Media: All about ... Mediabrands

What are Matt Seiler's plans for the IPG media unit, Alasdair Reid asks.

Matt Seiler continues to build a tidy career for himself. Who knows - in three or four years' time, if he continues to follow his mentor Nick Brien up the greasy corporate pole, he might be the chief executive of McCann Worldgroup, reporting to Brien in his possible future role as the Interpublic chairman and chief executive.

Stranger things have happened. And, after all, Michael Roth has to retire at some point. If such a scenario does transpire, Seiler will probably look back on 2011 as a year fraught with as many potential pitfalls as likely rewards. Because, last week, he was named the global chief executive of Mediabrands, the holding company housing IPG's media units.

It's technically a step up, and indeed it served wonderfully as a stepping stone for Brien when he made the same move back in 2008; in reality, however, you suspect that in this instance, at this point in the group's evolution, it's a slightly more ambiguous staging post.

And, yes, it's true that on this side of the Atlantic we have a lower opinion of the group (and the potential merits of its media agency networks) than generally pertains in the States. For instance, a US trade title recently made Mediabrands its Media Agency Holding Company of the Year for 2010.

This gong was awarded partly on the basis that Mediabrands was pretty much invisible. The judges could perhaps have added (but didn't) that it moves in mysterious ways, its wonders to perform.

And that, arguably, is the crux of the matter. Mediabrands is less well known (and less well-defined) than the rival offerings of its major competitors: WPP's Group M, Omnicom's Omnicom Media Group and Vivaki at Publicis. It's more of an inward-looking management structure - and the wider market tends to have only the vaguest notion of what it purports to deliver for clients. Equally tellingly, within the IPG family as a whole, there's little consensus on the ways in which Mediabrands should evolve.

But of course the opportunity Seiler faces can be outlined in exactly the same terms.

1. Mediabrands was devised by Brien, the then global chief executive of Universal McCann, in July 2008. Brien stepped up to fill the role he had created and was succeeded at UM by Seiler, who was recruited from PHD North America. Mediabrands was devised primarily to improve the operational efficiency of (and ensure increased collaboration between) the group's media assets - largely its two full-service global media agency networks, Initiative and Universal McCann, but also its group negotiation arm, Magna, and various lesser-known assets that have been tidied up into an entity called Mediabrands Ventures.

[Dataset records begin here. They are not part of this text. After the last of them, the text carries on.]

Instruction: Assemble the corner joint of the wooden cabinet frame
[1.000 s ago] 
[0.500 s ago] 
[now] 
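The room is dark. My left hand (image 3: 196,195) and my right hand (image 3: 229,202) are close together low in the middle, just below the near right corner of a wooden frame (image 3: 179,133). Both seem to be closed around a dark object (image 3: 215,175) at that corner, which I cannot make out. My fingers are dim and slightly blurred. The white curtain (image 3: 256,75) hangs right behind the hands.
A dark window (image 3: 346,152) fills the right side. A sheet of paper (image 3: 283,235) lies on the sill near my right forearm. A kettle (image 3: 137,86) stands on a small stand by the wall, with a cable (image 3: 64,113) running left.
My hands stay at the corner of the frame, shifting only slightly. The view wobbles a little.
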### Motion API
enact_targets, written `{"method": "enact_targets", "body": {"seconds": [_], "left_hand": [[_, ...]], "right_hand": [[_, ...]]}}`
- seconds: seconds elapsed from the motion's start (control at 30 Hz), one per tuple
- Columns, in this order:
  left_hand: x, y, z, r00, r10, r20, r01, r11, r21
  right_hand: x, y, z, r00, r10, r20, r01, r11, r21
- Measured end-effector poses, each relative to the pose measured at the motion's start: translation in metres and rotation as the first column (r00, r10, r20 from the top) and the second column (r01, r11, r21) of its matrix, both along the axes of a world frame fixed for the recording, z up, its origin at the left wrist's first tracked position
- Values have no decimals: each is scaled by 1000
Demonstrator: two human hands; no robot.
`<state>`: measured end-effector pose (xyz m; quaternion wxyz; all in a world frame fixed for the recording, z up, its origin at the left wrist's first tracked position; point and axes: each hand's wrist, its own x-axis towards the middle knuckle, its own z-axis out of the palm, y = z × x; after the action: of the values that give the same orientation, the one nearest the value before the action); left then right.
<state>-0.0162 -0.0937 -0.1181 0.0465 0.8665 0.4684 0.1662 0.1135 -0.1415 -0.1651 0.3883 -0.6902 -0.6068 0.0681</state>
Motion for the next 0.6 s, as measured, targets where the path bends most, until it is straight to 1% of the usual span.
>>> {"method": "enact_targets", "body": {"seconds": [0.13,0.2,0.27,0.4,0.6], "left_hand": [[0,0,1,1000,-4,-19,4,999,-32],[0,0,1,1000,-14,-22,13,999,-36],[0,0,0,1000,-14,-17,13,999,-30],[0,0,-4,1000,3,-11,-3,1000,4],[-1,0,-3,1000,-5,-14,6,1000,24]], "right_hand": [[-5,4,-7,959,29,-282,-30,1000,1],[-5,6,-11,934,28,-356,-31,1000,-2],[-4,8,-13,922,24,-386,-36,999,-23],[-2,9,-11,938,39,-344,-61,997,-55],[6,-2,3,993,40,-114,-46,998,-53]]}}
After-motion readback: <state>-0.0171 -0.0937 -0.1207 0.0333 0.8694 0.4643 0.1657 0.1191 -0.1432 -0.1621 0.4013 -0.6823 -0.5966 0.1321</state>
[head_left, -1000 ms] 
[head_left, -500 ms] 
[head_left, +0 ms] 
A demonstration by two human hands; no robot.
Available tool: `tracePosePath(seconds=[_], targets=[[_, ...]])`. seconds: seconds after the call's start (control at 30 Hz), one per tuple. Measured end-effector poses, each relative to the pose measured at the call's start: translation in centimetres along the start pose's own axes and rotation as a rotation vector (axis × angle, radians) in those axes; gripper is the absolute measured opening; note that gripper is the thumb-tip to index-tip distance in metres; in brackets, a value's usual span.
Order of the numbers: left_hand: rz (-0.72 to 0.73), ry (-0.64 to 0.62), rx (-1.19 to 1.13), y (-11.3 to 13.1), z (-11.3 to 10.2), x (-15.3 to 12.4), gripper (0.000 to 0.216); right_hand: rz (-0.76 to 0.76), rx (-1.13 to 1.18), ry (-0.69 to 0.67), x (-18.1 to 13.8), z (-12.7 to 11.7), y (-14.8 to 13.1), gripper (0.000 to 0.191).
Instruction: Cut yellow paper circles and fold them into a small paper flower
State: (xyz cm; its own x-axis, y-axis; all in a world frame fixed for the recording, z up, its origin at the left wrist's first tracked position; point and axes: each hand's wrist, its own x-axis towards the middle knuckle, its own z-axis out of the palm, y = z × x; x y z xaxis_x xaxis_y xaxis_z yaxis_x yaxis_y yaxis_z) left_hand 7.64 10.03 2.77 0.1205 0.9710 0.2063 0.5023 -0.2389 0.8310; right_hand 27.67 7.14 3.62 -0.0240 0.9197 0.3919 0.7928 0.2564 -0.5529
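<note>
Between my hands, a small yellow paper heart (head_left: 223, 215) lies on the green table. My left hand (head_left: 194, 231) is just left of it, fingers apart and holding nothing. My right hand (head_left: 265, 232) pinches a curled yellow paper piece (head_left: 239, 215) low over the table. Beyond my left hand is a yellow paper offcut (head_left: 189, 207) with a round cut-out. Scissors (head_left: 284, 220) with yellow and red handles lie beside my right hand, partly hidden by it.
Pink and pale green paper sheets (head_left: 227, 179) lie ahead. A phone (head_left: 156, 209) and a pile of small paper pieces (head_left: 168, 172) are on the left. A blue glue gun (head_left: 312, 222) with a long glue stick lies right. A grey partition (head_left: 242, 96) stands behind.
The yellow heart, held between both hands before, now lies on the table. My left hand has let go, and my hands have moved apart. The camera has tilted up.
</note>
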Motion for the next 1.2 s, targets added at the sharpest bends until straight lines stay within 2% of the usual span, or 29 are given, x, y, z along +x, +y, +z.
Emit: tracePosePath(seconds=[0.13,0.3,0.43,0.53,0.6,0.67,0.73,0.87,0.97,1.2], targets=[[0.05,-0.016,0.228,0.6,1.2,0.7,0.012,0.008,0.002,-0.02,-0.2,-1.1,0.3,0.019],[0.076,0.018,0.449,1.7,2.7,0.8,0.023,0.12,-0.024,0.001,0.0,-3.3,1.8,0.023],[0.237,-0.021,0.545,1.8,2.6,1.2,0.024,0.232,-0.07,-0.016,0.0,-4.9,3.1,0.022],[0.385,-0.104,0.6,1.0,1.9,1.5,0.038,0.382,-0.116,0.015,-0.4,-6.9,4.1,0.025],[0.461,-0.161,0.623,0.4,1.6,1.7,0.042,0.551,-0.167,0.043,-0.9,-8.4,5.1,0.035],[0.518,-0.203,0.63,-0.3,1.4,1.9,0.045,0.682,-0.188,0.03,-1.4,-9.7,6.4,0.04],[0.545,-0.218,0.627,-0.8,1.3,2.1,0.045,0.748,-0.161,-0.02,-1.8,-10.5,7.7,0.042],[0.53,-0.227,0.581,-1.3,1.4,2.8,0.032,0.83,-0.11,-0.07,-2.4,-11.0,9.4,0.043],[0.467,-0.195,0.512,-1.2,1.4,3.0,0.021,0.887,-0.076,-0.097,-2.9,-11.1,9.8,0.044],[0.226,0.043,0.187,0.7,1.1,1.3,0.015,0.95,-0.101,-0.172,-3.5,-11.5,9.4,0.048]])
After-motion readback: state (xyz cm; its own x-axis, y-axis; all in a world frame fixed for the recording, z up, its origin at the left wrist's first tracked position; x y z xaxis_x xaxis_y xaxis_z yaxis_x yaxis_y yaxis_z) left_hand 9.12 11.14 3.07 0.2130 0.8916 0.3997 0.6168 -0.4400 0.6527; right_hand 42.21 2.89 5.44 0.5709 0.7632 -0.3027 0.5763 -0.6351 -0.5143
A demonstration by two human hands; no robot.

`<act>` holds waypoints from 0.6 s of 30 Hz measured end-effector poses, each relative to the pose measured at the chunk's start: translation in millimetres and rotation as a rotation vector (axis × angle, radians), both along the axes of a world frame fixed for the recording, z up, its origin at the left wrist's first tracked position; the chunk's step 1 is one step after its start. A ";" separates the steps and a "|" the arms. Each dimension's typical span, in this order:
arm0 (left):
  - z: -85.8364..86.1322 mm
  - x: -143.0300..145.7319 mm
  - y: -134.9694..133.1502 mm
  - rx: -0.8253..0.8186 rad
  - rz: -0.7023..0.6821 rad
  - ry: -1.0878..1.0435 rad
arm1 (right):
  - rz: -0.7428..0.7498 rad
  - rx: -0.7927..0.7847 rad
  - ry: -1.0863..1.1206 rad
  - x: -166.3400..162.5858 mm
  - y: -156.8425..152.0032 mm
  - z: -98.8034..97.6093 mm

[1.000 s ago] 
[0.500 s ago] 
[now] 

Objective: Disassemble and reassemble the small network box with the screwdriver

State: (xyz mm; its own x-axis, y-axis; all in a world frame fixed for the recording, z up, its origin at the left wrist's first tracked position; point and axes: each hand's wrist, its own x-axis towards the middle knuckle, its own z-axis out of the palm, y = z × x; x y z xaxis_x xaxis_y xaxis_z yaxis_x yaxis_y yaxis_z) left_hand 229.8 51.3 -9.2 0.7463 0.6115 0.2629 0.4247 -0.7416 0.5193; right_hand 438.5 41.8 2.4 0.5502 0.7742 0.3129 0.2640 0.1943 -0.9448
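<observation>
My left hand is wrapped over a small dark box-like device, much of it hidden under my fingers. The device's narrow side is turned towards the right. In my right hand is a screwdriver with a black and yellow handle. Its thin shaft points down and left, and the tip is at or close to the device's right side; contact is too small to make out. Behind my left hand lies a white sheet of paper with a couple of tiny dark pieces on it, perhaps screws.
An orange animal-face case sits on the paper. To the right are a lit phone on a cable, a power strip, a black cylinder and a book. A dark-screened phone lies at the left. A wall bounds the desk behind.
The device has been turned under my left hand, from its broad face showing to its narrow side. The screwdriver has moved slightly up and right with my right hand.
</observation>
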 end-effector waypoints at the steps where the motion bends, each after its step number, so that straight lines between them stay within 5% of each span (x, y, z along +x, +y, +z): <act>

2. But its status came under scrutiny in January 2010 when Brien was named as successor to John Dooner as the chief executive of McCann Worldgroup. As Brien took up his new job, the top Mediabrands role remained vacant, its function being overseen by a committee comprising Seiler plus Richard Beaven, the chief executive of Initiative; Tara Comonte, the chief operating officer of Mediabrands; and Matt Freeman, the then recently appointed worldwide chief executive of Mediabrands Ventures.

3. To some observers, Magna Global has also remained something of an enigma. It has a global secretariat headed by its president, Elizabeth Herbst-Brady; but at the level of individual markets, its functionality is overseen on a part-time basis by senior executives from UM or Initiative. In the UK, for instance, it is headed by the UM managing partner, Richard Oliver. Rival agency groups had expected that it would have evolved a higher profile and a more formal structure.

4. Mediabrands Ventures houses Reprise Media (search and social media), Orion, Shopper Sciences, Velociter and IPG Lab. It is headed up globally by Matt Freeman; in the EMEA region its president is Anand Verma; and in August 2010, Gary Birtles moved from his role as the UK chief executive at Initiative to become the chief operating offer of Mediabrands Ventures EMEA. The division's function is to ensure that clients of either UM or Initiative can plug into specialist services, as and when appropriate.

5. Seiler will be succeeded as the global chief executive of UM by Jacki Kelley, who will step up from her position as the chief executive of UM North America.



- An intense period of internal debate is the short answer. Seiler appears to have been given carte blanche and has indicated that he will consult with senior network managers during the next few weeks. Already, however, there are indications that he may seek to implement radical structural changes.

- There is also speculation that he will seek to rebrand Mediabrands Ventures and attempt to give it a higher profile; and he will be urged by network bosses in some markets to give Magna an enhanced status.


- If he gets it right, Seiler can do much to make prospective clients sit up and take notice of the Mediabrands agencies. In some markets (particularly in the EMEA region), they've been in negative equity, in branding and perception terms, for too long. It would be a good moment, for instance, to announce an audacious investment strategy in the more fashionable and leading-edge aspects of what used to be called digital.


- Not a lot. While Magna continues to exist as a virtual entity in individual national markets, it's hard to imagine how it will evolve in any truly dynamic fashion. And in any case (in the UK at least), Magna's leverage is always going to appear slight in comparison with the likes of WPP's Group M.